June 22, 2019 - At around 1:30 p.m. on March 7, Adam DeBoard was shoveling mud at a Greenbrier County, West Virginia coal mine owned by South Fork Coal Company.


A hole had been mined, and miners started removing the underground parts of the highwall mining machine, which is used to mine holes hundreds of feet underground. DeBoard, a front-end loader who’d worked in mining for 10 years, parked his machine and came to help out. While he was standing near the side of the machine, DeBoard’s head got stuck behind a beam and metal post.


A foreman/operator watched DeBoard fall and pressed an emergency stop button, and EMTs subsequently showed up to help DeBoard.


Doctors pronounced DeBoard dead at about 2:45 p.m. He was 38 years old.

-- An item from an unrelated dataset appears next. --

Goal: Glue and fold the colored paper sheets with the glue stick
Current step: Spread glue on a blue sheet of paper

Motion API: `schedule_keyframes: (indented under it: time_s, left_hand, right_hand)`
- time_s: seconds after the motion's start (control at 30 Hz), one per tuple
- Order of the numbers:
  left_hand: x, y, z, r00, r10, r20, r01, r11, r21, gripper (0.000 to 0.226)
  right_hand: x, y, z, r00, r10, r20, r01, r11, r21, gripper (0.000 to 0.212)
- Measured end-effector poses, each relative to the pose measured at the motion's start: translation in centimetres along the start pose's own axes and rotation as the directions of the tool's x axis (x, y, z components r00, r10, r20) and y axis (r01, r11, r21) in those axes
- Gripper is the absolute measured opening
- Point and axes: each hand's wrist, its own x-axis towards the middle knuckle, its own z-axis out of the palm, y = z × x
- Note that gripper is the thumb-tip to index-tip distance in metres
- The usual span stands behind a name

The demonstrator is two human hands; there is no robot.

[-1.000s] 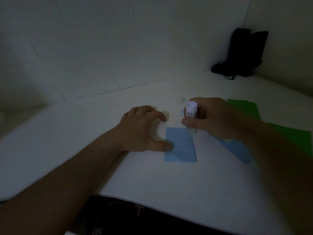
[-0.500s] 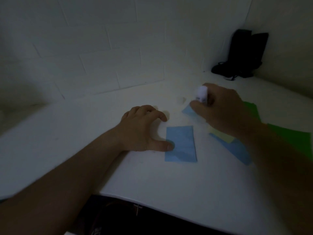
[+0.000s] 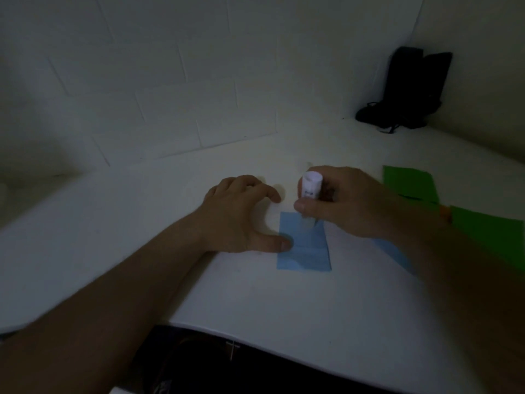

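Note:
A small light-blue paper sheet (image 3: pixel 308 251) lies flat on the white table (image 3: pixel 284 305). My left hand (image 3: pixel 241 214) rests beside it, thumb tip pressing the sheet's left edge, fingers arched on the table. My right hand (image 3: pixel 346 203) grips a white glue stick (image 3: pixel 311 187) upright, its lower end down on the far part of the blue sheet. Another blue sheet (image 3: pixel 395 254) shows partly under my right forearm.
Two green sheets (image 3: pixel 409 183) (image 3: pixel 488 234) lie at the right, with a bit of orange between them. A black bag (image 3: pixel 409 89) stands in the far right corner against the white wall. The table's front edge curves near my body.
My right hand swung the glue stick away to the far right half a second ago and has come back down onto the blue sheet. My left hand has stayed put.

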Motion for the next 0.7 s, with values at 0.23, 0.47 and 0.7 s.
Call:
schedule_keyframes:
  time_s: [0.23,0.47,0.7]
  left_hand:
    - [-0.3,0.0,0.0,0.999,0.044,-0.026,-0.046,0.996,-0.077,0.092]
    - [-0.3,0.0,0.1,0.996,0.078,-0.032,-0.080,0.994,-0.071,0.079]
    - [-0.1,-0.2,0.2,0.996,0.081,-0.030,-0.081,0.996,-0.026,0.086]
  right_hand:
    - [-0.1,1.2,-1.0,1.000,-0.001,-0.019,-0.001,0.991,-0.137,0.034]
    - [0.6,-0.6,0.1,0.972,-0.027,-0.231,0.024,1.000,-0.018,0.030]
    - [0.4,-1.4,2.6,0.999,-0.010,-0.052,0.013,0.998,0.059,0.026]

Details of DeBoard’s death were detailed in a federal investigation report, released Thursday by the U.S. Mine Safety and Health Administration. According to federal inspectors, the death happened because the mine operator didn’t identify the place where DeBoard was standing as a “pinch area” that should be avoided, and didn’t train miners to avoid areas like those.

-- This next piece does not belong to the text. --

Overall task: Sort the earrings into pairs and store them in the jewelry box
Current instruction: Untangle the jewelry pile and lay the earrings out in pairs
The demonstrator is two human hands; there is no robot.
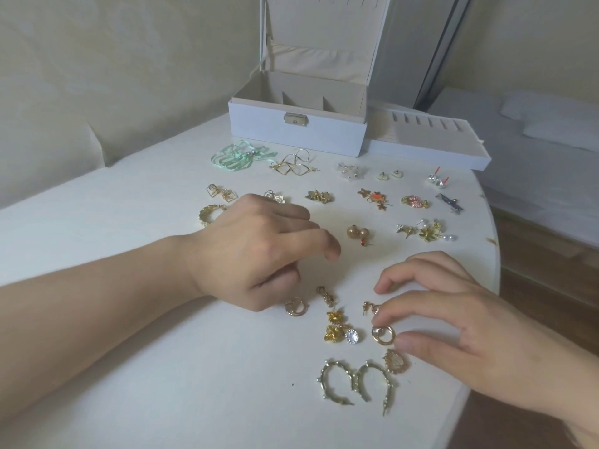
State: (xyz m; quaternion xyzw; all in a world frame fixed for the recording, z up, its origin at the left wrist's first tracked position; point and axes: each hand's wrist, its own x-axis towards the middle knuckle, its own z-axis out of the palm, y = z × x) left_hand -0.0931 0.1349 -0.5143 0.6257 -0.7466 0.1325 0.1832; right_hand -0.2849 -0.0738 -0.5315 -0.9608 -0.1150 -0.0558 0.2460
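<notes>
Small gold ring-shaped hoop earring [383, 334], unsorted, on white worktop [162, 367], well nearer than the open white jewelry box [296, 132].
Light, rigid, slippery; best pinched across its rim. Right hand [460, 322] fingertips bracket it, contact unclear; left hand [256, 251] loosely curled, holding nothing, beyond it toward the box.

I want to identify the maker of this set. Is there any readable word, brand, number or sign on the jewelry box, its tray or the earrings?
None can be read.
Jewelry box: plain white front, no print seen.
Its metal clasp: no marking legible.
Tray: no text.
Earrings: too small to show any stamp.
</notes>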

MSHA cited South Fork Coal Company for failing to keep miners away from the area and for failing to train its miners.


According to the report, DeBoard was repeatedly standing in the small area that “was not intended to be a work area because of the proximity of the moving push beams.” Investigators also found that miners repeatedly stood there, even when they should have waited on a platform. The area was about 18 by 12 inches of metal, the report says.

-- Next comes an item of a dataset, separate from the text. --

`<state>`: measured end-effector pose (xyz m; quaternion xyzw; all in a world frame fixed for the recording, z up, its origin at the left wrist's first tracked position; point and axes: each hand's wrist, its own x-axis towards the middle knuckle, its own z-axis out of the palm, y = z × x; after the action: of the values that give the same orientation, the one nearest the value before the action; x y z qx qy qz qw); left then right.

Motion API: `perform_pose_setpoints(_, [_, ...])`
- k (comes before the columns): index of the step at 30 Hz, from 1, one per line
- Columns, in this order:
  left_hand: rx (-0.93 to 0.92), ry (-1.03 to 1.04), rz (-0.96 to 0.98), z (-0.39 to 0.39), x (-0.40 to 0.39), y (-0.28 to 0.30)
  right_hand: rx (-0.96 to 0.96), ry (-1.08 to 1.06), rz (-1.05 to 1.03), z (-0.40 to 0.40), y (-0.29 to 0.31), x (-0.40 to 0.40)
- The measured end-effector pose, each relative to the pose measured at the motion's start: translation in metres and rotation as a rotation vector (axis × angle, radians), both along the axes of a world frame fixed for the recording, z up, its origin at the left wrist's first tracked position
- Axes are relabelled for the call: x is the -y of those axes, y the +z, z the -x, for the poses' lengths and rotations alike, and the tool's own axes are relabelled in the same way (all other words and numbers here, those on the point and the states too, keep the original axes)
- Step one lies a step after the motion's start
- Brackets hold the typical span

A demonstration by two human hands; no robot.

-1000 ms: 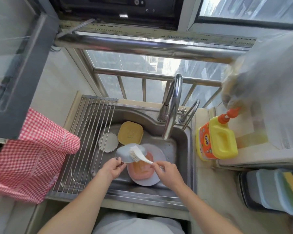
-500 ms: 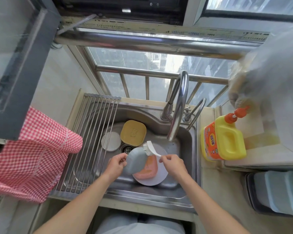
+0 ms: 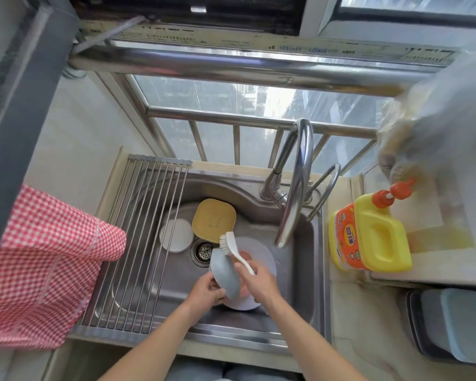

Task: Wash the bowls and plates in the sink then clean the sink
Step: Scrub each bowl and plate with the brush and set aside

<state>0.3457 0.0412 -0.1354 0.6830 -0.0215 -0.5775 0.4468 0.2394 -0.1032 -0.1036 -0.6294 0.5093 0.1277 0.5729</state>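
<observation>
Left hand (image 3: 208,291): my fingers curl round the grey bowl (image 3: 226,276), tilted on edge.
Right hand (image 3: 260,281): I grip the white brush (image 3: 232,250), bristles at the bowl's rim.
Below: white plate (image 3: 263,259) in the sink (image 3: 305,270).

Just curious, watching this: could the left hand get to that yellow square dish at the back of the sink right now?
Probably not at once. The left hand grips the grey bowl that the right hand scrubs with the white dish brush. Once free, nothing seems to block the yellow square dish.
</observation>
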Motion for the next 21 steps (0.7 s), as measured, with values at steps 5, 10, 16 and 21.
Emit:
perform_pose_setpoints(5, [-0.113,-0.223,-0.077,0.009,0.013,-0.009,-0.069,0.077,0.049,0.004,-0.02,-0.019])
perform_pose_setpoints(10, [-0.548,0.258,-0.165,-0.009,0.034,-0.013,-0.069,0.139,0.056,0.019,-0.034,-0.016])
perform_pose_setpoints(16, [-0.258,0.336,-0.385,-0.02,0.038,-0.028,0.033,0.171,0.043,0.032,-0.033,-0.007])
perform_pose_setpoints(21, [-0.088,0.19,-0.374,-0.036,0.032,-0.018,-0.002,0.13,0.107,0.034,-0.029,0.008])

“The foremen and other miners knew the victim was standing in this location and told investigators they believed the area was a safe location for him to wait for the push beam to be moved to the holder,” the report says.


Had the mine operator provided training or identified that work area as unsafe, the death could have been prevented, the report says.


The operator implemented “corrective actions,” including an 8-hour training class for all miners and identifying red zone areas. The area where DeBoard died is now brightly painted and has warning signs, cameras and physical barriers, the report says.